Case Study: AI-Supported Analysis of Company Data
Features:
Large Datase
Virtual Assistants
Financial Data
This case study explores how company data can be collected on a large scale and systematically analyzed. It highlights the use of Large Language Models (LLMs) to search for specific information within this data. The goal is to identify interesting target companies for the client. The process includes the automatic collection of data from various sources, the cleaning and structuring of this data, and the application of LLMs to extract relevant patterns and details. Finally, the identified target companies are automatically contacted to optimize and accelerate the customer acquisition process.
Result
Unfortunately, we cannot freely provide data for this project. Please contact us if you would like a demonstration of this project.
Technical Setup
The system uses the Bundesanzeiger and the commercial register as main sources to identify and collect company data. An initial virtual assistant analyzes this data and stores it in a central database, while a second virtual assistant automatically contacts the identified target companies and provides all results in a second database for detailed evaluation.
Applications
The presented system, originally developed for the financial sector, offers versatile applications and can be applied to all kinds of specialized company data.

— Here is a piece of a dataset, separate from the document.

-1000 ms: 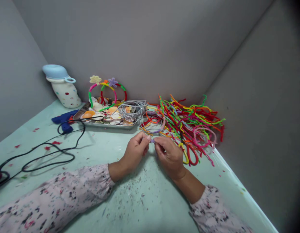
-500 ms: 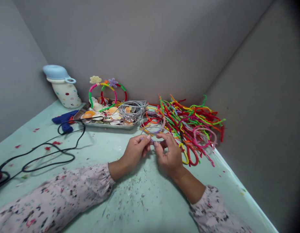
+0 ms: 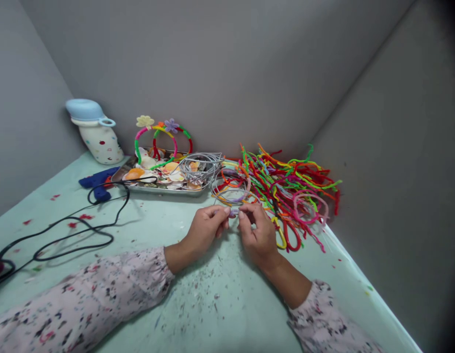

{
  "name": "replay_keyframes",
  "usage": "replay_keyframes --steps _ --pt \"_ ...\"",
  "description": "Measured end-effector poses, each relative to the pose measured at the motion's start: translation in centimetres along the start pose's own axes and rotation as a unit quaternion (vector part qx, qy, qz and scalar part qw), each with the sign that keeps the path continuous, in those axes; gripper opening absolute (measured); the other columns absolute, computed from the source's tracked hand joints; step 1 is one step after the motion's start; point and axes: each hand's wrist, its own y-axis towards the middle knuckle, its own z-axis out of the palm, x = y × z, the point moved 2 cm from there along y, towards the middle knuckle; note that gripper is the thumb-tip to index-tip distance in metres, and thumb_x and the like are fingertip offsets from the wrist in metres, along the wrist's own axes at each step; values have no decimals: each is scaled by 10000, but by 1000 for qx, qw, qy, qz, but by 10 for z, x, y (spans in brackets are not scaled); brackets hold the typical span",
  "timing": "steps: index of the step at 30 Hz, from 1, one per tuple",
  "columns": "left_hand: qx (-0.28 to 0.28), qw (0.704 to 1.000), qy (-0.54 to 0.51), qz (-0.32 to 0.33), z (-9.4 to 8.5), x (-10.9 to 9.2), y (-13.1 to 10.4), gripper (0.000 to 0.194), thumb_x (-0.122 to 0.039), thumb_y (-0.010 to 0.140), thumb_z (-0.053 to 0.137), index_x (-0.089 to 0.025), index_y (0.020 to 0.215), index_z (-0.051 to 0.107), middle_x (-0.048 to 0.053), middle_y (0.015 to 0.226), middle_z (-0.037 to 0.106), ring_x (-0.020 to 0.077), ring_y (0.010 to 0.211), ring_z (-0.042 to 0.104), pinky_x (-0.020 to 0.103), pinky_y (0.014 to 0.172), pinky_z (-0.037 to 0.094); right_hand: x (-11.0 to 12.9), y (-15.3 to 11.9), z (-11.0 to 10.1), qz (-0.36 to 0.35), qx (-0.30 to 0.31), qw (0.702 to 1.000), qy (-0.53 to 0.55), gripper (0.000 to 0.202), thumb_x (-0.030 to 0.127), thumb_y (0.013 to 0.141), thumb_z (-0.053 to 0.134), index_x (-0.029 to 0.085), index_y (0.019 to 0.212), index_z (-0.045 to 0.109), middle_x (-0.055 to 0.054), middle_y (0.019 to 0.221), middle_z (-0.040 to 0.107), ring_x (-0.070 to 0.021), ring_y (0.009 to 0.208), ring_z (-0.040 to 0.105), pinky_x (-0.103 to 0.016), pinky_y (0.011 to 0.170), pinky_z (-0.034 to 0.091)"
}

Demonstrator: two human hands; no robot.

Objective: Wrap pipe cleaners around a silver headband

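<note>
Over the middle of the table, a grey wire ring (image 3: 227,200) partly wound with a purple pipe cleaner (image 3: 234,213) is held between both hands. My left hand (image 3: 209,225) pinches the wound part with thumb and forefinger. To its right, my right hand (image 3: 257,230) is closed in a pinch on the same ring, a small gap away. The fingers hide much of the near side of the ring. Just beyond lie more wire rings and a pink-wrapped ring (image 3: 247,184).
A metal tray (image 3: 168,191) of shells carries a coil of grey wire (image 3: 201,165) and two flower-topped rings (image 3: 156,142). Colourful pipe cleaners (image 3: 286,176) and scissors (image 3: 292,235) lie right. Left are a blue glue gun (image 3: 98,182), black cord (image 3: 112,225) and a bottle (image 3: 97,132).
My right thumb and forefinger have moved slightly right, away from the left thumb. More of the purple winding shows between the hands. My left hand has barely moved.
</note>
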Motion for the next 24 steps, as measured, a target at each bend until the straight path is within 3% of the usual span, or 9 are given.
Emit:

It is capable of searching for and analyzing exactly the data the customer is looking for, making it suitable for various industries.
The core of the system is its flexibility and adaptability. It can be tailored to specific company data that conventional financial data services do not provide. This allows for the extraction of precisely the information the customer needs, enhancing operational efficiency across different industries. Whether financial data, legal information, or market research, the system is versatile and supports informed decision-making in a wide range of applications.